■ **TASK REQUIREMENTS**: Locate every line below that contains the word "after" and copy it.

[Dataset records]
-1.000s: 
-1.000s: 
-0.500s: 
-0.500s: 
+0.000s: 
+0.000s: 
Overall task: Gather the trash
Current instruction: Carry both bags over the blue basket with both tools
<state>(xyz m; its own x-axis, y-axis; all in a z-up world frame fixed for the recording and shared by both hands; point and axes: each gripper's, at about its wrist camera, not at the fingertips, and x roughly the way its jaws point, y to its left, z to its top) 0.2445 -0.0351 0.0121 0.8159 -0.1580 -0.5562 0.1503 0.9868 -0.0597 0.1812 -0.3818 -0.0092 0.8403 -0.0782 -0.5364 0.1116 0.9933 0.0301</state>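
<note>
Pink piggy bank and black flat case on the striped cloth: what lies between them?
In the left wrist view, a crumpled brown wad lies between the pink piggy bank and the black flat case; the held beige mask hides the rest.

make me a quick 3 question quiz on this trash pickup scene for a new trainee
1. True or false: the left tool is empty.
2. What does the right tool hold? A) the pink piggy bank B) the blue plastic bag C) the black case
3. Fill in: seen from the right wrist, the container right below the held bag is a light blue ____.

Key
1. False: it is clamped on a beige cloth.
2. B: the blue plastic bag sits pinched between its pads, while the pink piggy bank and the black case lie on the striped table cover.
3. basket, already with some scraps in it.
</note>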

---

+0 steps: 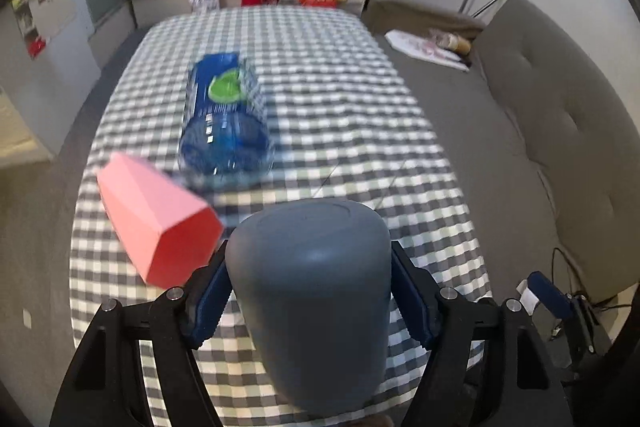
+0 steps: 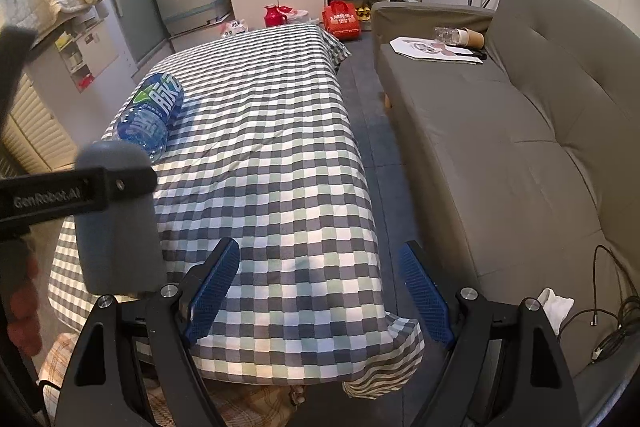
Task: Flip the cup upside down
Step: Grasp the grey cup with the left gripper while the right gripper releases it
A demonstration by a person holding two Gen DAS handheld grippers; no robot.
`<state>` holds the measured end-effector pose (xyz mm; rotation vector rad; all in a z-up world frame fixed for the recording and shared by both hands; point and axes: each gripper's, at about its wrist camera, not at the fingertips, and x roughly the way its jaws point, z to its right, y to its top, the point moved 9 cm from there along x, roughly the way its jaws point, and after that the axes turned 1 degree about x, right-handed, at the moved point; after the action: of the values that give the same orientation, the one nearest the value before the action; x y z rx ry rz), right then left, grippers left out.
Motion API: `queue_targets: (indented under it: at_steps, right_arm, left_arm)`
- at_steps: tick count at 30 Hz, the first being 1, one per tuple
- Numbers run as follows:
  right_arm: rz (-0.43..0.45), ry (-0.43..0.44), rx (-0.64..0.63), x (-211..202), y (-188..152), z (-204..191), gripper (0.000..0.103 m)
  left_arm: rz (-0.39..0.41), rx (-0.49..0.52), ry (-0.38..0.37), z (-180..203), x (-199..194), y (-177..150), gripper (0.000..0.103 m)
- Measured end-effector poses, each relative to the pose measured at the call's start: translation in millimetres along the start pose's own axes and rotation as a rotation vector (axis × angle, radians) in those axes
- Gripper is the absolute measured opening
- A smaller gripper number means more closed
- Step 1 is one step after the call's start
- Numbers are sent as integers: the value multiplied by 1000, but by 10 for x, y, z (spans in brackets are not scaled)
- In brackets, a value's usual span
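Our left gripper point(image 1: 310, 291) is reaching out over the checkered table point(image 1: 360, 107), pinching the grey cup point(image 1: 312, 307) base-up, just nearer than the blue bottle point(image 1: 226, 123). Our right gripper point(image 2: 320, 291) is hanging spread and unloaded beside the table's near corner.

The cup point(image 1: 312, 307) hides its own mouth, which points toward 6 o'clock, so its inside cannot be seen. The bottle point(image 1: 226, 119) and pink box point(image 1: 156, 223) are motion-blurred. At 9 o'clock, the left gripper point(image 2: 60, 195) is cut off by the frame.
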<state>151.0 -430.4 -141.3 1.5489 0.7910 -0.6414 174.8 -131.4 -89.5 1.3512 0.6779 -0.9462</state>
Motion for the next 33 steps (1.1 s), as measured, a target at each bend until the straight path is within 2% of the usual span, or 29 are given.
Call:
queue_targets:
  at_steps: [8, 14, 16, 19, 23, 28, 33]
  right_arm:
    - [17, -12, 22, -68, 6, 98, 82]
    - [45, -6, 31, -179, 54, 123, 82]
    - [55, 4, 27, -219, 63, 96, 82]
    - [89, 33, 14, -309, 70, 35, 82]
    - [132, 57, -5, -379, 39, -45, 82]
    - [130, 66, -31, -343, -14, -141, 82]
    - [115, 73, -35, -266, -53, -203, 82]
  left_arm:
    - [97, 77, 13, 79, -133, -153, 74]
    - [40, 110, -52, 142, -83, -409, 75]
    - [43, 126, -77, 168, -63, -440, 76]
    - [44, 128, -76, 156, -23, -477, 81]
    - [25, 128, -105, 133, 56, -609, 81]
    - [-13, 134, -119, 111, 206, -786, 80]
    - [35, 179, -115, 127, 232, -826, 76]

■ **OUTPUT**:
`<state>` holds the measured end-effector pose (xyz mm; rotation vector rad; all in a z-up world frame fixed for the recording and shared by both hands; point and axes: each gripper's, at about its wrist camera, not at the fingertips, and x roughly the way its jaws point, z to its right, y to its top, the point moved 9 cm from there along x, roughly the way its jaws point, and after that the axes turned 1 degree about x, right-handed, at the moved point; after the action: of the values that give the same orientation, the one nearest the value before the action; x y z rx ry rz), right then left, grippers left out.
- Step 1 is one step after the call's start

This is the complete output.